- _What to produce_
Should the listing contain images, exclude them; give the rest again exactly.

**** Available data ****

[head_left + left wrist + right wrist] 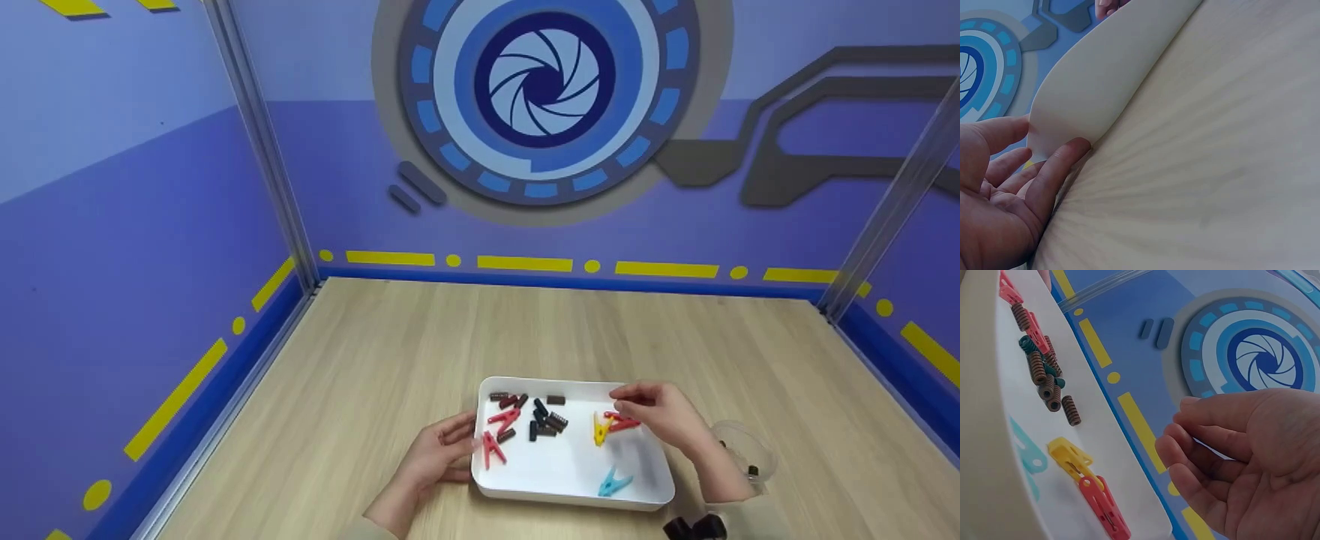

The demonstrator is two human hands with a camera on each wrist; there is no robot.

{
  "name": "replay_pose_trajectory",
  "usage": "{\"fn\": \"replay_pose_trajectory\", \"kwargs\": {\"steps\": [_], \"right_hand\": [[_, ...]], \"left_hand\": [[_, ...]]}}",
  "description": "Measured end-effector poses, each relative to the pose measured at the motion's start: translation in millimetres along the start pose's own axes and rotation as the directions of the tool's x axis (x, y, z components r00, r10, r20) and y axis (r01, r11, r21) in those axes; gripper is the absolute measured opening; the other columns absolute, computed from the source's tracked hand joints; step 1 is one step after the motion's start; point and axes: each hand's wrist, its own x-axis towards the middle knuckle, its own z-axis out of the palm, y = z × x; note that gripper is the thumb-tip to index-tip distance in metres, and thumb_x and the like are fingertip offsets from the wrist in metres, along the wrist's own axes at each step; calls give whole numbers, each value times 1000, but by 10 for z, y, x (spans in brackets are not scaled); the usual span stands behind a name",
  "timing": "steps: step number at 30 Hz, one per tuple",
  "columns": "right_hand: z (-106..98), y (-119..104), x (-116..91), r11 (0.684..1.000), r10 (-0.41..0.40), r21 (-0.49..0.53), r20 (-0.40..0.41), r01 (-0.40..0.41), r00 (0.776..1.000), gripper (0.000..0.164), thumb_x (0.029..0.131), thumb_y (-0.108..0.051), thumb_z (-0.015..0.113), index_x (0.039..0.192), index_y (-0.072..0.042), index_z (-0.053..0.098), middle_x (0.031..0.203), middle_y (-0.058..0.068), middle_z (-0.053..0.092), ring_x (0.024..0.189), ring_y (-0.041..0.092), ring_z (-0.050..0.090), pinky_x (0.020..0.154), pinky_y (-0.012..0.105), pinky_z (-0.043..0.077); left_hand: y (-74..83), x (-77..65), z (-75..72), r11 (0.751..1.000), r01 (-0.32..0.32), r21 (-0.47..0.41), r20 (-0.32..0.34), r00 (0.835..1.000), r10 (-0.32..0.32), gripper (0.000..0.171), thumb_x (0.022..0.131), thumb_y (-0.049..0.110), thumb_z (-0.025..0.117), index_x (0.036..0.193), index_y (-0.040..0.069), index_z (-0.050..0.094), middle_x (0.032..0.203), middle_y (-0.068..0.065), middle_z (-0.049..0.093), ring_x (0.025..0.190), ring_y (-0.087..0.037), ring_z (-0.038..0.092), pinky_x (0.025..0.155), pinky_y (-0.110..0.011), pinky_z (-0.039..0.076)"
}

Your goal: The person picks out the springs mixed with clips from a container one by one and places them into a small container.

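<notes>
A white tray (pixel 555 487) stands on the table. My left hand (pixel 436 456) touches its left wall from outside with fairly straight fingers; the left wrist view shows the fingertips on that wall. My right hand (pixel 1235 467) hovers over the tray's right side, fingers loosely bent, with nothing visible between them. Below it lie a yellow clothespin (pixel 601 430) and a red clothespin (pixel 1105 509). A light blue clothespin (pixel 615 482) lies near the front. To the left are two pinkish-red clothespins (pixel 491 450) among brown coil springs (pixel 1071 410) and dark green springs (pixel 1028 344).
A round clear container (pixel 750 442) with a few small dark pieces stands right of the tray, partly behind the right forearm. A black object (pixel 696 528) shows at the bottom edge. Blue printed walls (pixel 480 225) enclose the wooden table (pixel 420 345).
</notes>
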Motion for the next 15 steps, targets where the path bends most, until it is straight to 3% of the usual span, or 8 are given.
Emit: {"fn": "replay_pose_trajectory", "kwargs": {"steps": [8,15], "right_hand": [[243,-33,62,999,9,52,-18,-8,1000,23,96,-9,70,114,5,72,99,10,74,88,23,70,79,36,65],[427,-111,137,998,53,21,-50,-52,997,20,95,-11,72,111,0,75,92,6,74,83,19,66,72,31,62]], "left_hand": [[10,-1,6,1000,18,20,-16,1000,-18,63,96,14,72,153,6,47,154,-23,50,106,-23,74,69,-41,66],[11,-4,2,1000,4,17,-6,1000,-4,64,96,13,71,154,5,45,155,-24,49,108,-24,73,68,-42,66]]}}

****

- _Written answer_
[head_left + left wrist + right wrist] 

The demonstrator is two human hands with a camera on each wrist; there is no robot.

{
  "name": "replay_pose_trajectory",
  "usage": "{\"fn\": \"replay_pose_trajectory\", \"kwargs\": {\"steps\": [_], \"right_hand\": [[_, ...]], \"left_hand\": [[_, ...]]}}",
  "description": "Measured end-effector poses, each relative to the pose measured at the motion's start: translation in millimetres along the start pose's own axes and rotation as the directions of the tool's x axis (x, y, z components r00, r10, r20) and y axis (r01, r11, r21) in those axes; gripper is the absolute measured opening; the other columns absolute, computed from the source's tracked hand joints; step 1 is one step after the motion's start; point and axes: each hand's wrist, its own x-axis towards the middle knuckle, its own z-axis out of the palm, y = z × x; note that gripper is the thumb-tip to index-tip distance in metres, and thumb_x and the like are fingertip offsets from the wrist in metres, along the wrist's own axes at each step; calls give whole numbers, each value times 1000, but by 10 for z, y, x (spans in brackets are not scaled); the usual span stands behind a name",
  "timing": "steps: step number at 30 Hz, one per tuple",
  "columns": "right_hand: z (-106..98), y (-119..104), x (-116..91), r11 (0.684..1.000), r10 (-0.41..0.40), r21 (-0.49..0.53), r20 (-0.40..0.41), r01 (-0.40..0.41), r00 (0.776..1.000), gripper (0.000..0.164), thumb_x (0.029..0.131), thumb_y (-0.108..0.051), thumb_z (-0.015..0.113), index_x (0.039..0.192), index_y (-0.072..0.042), index_z (-0.053..0.098), middle_x (0.031..0.203), middle_y (-0.058..0.068), middle_z (-0.053..0.092), ring_x (0.024..0.189), ring_y (-0.041..0.092), ring_z (-0.050..0.090), pinky_x (0.020..0.154), pinky_y (-0.012..0.105), pinky_z (-0.043..0.077); left_hand: y (-74..83), x (-77..65), z (-75..72), r11 (0.751..1.000), r01 (-0.32..0.32), r21 (-0.47..0.41), r20 (-0.32..0.34), r00 (0.835..1.000), r10 (-0.32..0.32), gripper (0.000..0.171), thumb_x (0.022..0.131), thumb_y (-0.049..0.110), thumb_z (-0.025..0.117), index_x (0.036..0.193), index_y (-0.040..0.069), index_z (-0.050..0.094), middle_x (0.032..0.203), middle_y (-0.068..0.065), middle_z (-0.049..0.093), ring_x (0.025..0.190), ring_y (-0.087..0.037), ring_z (-0.038..0.092), pinky_x (0.025..0.155), pinky_y (-0.110..0.011), pinky_z (-0.039..0.076)"
}

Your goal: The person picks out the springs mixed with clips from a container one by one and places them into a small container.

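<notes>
A white tray (pixel 555 487) stands on the table. My left hand (pixel 436 456) touches its left wall from outside with fairly straight fingers; the left wrist view shows the fingertips on that wall. My right hand (pixel 1235 467) hovers over the tray's right side, fingers loosely bent, with nothing visible between them. Below it lie a yellow clothespin (pixel 601 430) and a red clothespin (pixel 1105 509). A light blue clothespin (pixel 615 482) lies near the front. To the left are two pinkish-red clothespins (pixel 491 450) among brown coil springs (pixel 1071 410) and dark green springs (pixel 1028 344).
A round clear container (pixel 750 442) with a few small dark pieces stands right of the tray, partly behind the right forearm. A black object (pixel 696 528) shows at the bottom edge. Blue printed walls (pixel 480 225) enclose the wooden table (pixel 420 345).
</notes>
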Motion for the next 15 steps, targets where the path bends most, until it is straight to 3% of the usual span, or 8 are given.
Emit: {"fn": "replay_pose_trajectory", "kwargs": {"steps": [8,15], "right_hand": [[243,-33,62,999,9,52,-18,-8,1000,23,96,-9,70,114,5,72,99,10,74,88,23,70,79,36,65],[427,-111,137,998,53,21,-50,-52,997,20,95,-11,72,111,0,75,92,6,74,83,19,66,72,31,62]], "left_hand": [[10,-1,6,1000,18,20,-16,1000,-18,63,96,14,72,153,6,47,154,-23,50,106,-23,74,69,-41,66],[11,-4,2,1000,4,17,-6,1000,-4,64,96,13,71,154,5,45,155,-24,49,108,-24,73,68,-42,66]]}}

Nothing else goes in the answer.